- _Your instructions_
Your job is to reproduce all of the data exactly.

- _Available data_
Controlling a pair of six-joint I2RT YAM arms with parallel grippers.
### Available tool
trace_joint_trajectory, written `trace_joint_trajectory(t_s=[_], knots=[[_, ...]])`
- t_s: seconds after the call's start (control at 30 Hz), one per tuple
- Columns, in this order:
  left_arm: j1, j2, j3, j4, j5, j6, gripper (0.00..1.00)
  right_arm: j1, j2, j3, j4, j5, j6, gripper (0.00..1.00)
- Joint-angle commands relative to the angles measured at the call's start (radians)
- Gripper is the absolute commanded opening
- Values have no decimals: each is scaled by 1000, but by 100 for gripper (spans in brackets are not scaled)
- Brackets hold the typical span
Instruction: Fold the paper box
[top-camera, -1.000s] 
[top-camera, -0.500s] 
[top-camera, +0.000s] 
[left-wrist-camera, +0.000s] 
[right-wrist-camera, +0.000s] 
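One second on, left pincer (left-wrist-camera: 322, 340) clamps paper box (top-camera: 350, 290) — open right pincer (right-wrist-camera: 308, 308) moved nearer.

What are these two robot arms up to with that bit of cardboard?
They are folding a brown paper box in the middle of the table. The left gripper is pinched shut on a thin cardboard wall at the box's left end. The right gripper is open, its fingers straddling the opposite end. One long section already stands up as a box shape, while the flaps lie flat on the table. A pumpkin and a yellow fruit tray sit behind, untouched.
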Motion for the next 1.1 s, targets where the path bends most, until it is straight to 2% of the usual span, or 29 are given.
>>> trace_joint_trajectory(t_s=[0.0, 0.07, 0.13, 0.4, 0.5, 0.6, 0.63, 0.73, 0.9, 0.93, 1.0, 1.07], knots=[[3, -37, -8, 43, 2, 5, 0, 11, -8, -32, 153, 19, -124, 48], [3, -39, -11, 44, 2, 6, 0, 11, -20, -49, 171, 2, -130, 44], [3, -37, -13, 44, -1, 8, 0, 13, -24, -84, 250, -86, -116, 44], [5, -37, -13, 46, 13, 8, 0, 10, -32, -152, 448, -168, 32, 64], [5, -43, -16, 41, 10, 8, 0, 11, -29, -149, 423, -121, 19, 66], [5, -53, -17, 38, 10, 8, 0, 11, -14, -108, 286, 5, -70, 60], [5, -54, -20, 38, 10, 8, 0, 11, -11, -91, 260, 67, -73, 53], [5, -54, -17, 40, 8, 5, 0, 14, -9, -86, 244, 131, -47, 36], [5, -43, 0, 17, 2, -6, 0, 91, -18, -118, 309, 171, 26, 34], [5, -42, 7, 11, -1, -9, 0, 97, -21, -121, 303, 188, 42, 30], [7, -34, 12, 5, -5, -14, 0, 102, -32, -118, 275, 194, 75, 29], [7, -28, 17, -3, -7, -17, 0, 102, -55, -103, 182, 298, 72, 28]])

- _Answer for this exercise_
Controlling a pair of six-joint I2RT YAM arms with parallel grippers.
### Available tool
trace_joint_trajectory, written `trace_joint_trajectory(t_s=[_], knots=[[_, ...]])`
- t_s: seconds after the call's start (control at 30 Hz), one per tuple
- Columns, in this order:
  left_arm: j1, j2, j3, j4, j5, j6, gripper (0.00..1.00)
  right_arm: j1, j2, j3, j4, j5, j6, gripper (0.00..1.00)
- Joint-angle commands relative to the angles measured at the call's start (radians)
- Gripper is the absolute commanded opening
- Values have no decimals: each is scaled by 1000, but by 100 for gripper (spans in brackets are not scaled)
- Brackets hold the typical span
Instruction: Fold the paper box
[top-camera, -1.000s] 
[top-camera, -0.500s] 
[top-camera, +0.000s] 
[left-wrist-camera, +0.000s] 
[right-wrist-camera, +0.000s] 
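One second on, left pincer (left-wrist-camera: 322, 340) clamps paper box (top-camera: 350, 290) — open right pincer (right-wrist-camera: 308, 308) moved nearer.

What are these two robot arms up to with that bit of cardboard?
They are folding a brown paper box in the middle of the table. The left gripper is pinched shut on a thin cardboard wall at the box's left end. The right gripper is open, its fingers straddling the opposite end. One long section already stands up as a box shape, while the flaps lie flat on the table. A pumpkin and a yellow fruit tray sit behind, untouched.
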Motion for the next 1.1 s, targets where the path bends most, until it is straight to 2% of the usual span, or 29 are given.
>>> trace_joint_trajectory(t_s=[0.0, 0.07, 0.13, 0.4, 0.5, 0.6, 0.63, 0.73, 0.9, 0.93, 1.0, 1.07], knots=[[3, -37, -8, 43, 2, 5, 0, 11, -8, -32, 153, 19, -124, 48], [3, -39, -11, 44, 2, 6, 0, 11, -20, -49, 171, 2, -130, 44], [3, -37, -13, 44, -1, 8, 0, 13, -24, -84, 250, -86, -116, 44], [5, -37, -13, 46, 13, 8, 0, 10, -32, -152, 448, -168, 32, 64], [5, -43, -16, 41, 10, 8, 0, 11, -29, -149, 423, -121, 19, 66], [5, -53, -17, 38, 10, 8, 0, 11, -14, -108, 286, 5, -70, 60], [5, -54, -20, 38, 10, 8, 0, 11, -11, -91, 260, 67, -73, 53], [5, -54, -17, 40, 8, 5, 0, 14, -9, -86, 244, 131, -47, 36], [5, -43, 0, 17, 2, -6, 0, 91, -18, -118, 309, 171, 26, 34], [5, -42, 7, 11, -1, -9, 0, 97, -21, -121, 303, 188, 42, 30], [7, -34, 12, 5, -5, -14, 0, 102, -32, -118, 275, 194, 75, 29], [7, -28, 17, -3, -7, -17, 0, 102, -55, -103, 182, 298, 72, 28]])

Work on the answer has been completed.